SCA Tied to the Authentication Code

After the user approves transaction data, PingOne Recognize starts authentication to:

  1. Authenticate the payer with device factor and biometric factor using PingOne Recognize MFA.

  2. Tie transaction data to PingOne Recognize MFA.

To tie transaction data to PingOne Recognize MFA, populate dynamicLinkingInfo in AuthConfig. Add the authentication code or other information you want to display to the user and sign with PingOne Recognize MFA.

The transactionData in dynamicLinkingInfo must follow the format described in Display Transaction Information.

PingOne Recognize can produce a signed JWT containing a claim titled td (transaction data), which contains the payload passed as dynamicLinkingInfo.

PingOne Recognize does not store transaction history records for amount, payee, payer, or authentication code.

Android

// {p1recognize} adds a td claim to JWT containing the data you specify
val dynamicLinkingInfo = DynamicLinkingInfo(transactionData = "<your transaction data to display and sign>")

// Authenticate with biometric
val biomAuthConfig = BiomAuthConfig(dynamicLinkingInfo = dynamicLinkingInfo)

// Perform authentication
Keyless.authenticate(
    configuration = biomAuthConfig,
    onCompletion = { /* TODO: process result */ }
)

iOS

// {p1recognize} adds a td claim to JWT containing the data you specify
let dynamicLinkingInfo = DynamicLinkingInfo(transactionData = "<your transaction data to display and sign>")

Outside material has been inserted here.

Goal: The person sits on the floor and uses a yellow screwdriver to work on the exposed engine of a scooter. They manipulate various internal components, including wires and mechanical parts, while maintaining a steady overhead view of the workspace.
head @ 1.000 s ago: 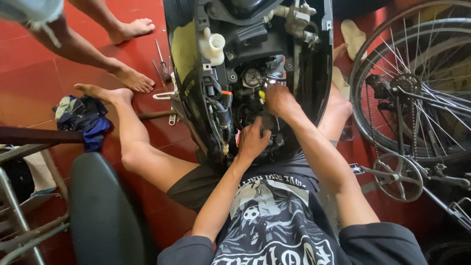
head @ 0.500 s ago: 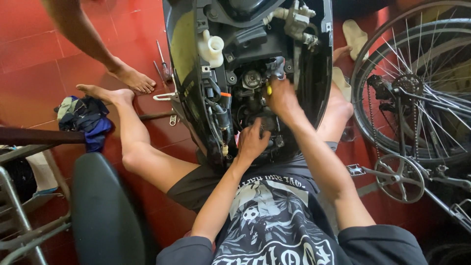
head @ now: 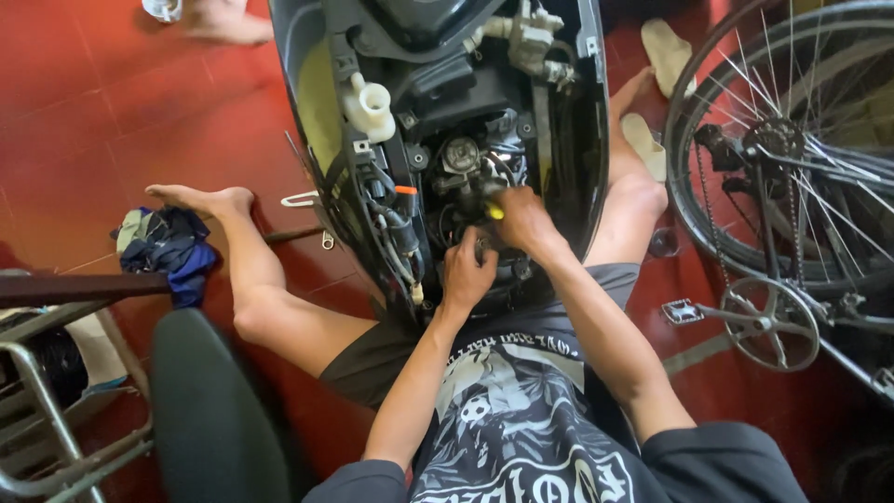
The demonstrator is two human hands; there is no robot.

// Authenticate with biometric
let biomAuthConfig = BiomAuthConfig(dynamicLinkingInfo: dynamicLinkingInfo)

// Perform authentication
Keyless.authenticate(
    configuration: biomAuthConfig,
    onCompletion: { /* TODO: process result */ }
)

Flutter

import 'package:keyless_flutter_sdk/keyless.dart';
import 'package:keyless_flutter_sdk/models/configurations/authentication_configuration.dart';
import 'package:keyless_flutter_sdk/models/dynamic_linking_info.dart';

final dynamicLinkingInfo = DynamicLinkingInfo(
  transactionData: "<your transaction data to display and sign>",
);

// Authenticate with biometric
final biomAuthConfig = BiomAuthConfig(dynamicLinkingInfo: dynamicLinkingInfo);

try {
  // Perform authentication
  final result = await Keyless.instance.authenticate(biomAuthConfig);
  // Process signed JWT from result.signedJwt
  print("Authentication successful. Signed JWT: ${result.signedJwt}");
} catch (error) {
  print("Authentication failed: $error");
}

Verify the Transaction

If authentication succeeds, AuthenticationSuccess includes:

  • signedJwt: the signed JWT

// JWT header
{
  "alg": "ES256",
  "typ": "JWT",
  "kid": "PIN/FACE"
}

// JWT payload
{
  "iat": 1720519812,
  "td": "your transaction data to display and sign",
  "version": "1.1.0",
  "sub": "keyless_id",
  "external_user_id": "external user id only if present"
}
The external_user_id claim is included only if the user requesting the JWT has an associated external user ID.

Verify the JWT using the public key from PingOne Recognize backend operations API.

You have now performed a Strong Customer Authentication flow that displays and signs transaction information.